Greene: On average, rural areas in our district have lower earnings from work, fewer job opportunities, and higher levels of poverty compared to urban areas, which means the need for income assistance and health care assistance is higher. Also, rural areas tend to have a larger share of older retired individuals. That means there will be a greater reliance on retirement benefits like Social Security in these communities.

Sablik: Are there any exceptions to the general rule that transfers rise as counties become more rural?

Greene: Yes, there are some exceptions. You can take some coastal rural areas in North Carolina and South Carolina, for example, where incomes are high and reliance on transfer payments are low. Beaufort, S.C., which is more of a small town, is an example of this. Another example is King George, Va., which is an example of a rural community that is amenity rich. It attracts visitors. It has higher property values and higher incomes, and also proximity to urban centers.

But these are exceptions. We find that as counties become more rural — which we measure using a one to nine scale using the Rural-Urban Continuum Codes [designated by the U.S. Department of Agriculture] — we find that reliance on government transfers increases.

Sablik: What role do community organizations play in facilitating and supplementing federal transfer programs in rural areas?

Greene: The administrative burden of some transfer payment programs can often deter people from seeking assistance, even when they really need it. This is where community organizations step in to provide assistance to individuals navigating applications and eligibility requirements. Some households aren't even aware of the types of programs they would qualify for. So, these organizations can be very helpful in educating communities on eligibility, which can increase participation.

Sablik: Have there been any recent changes to federal funding that's had an impact on transfers?
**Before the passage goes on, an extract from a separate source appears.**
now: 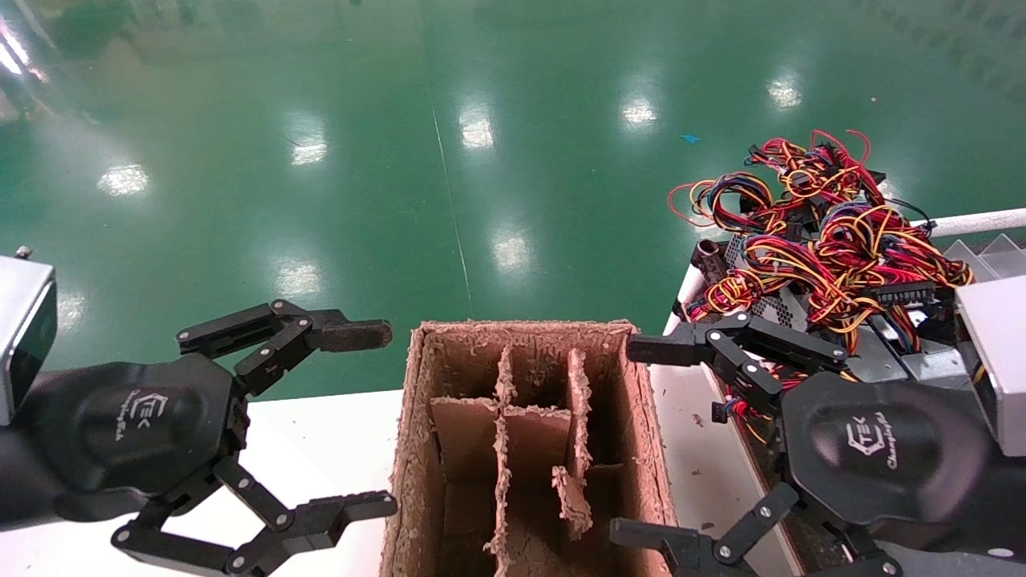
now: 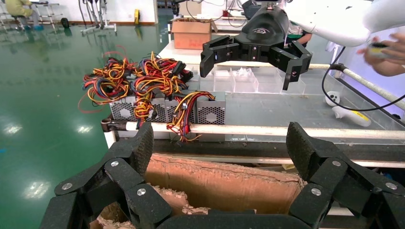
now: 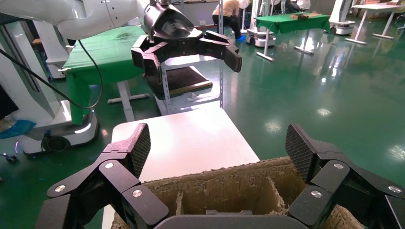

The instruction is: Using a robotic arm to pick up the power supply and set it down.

Greene: There have been some changes to eligibility for major transfer programs that could lead to a loss or a reduction in benefits. This includes an expansion of work and community engagement requirements for Medicaid and SNAP. There's also a provision where states may be required to partially fund the cost of SNAP benefits depending on their payment error rates. But that's not set to be introduced immediately, so there's still some questions about how states will respond to some of these changes. That's ultimately what's going to determine how many people are impacted.

Sablik: Bethany, thank you so much for joining me today to discuss your research.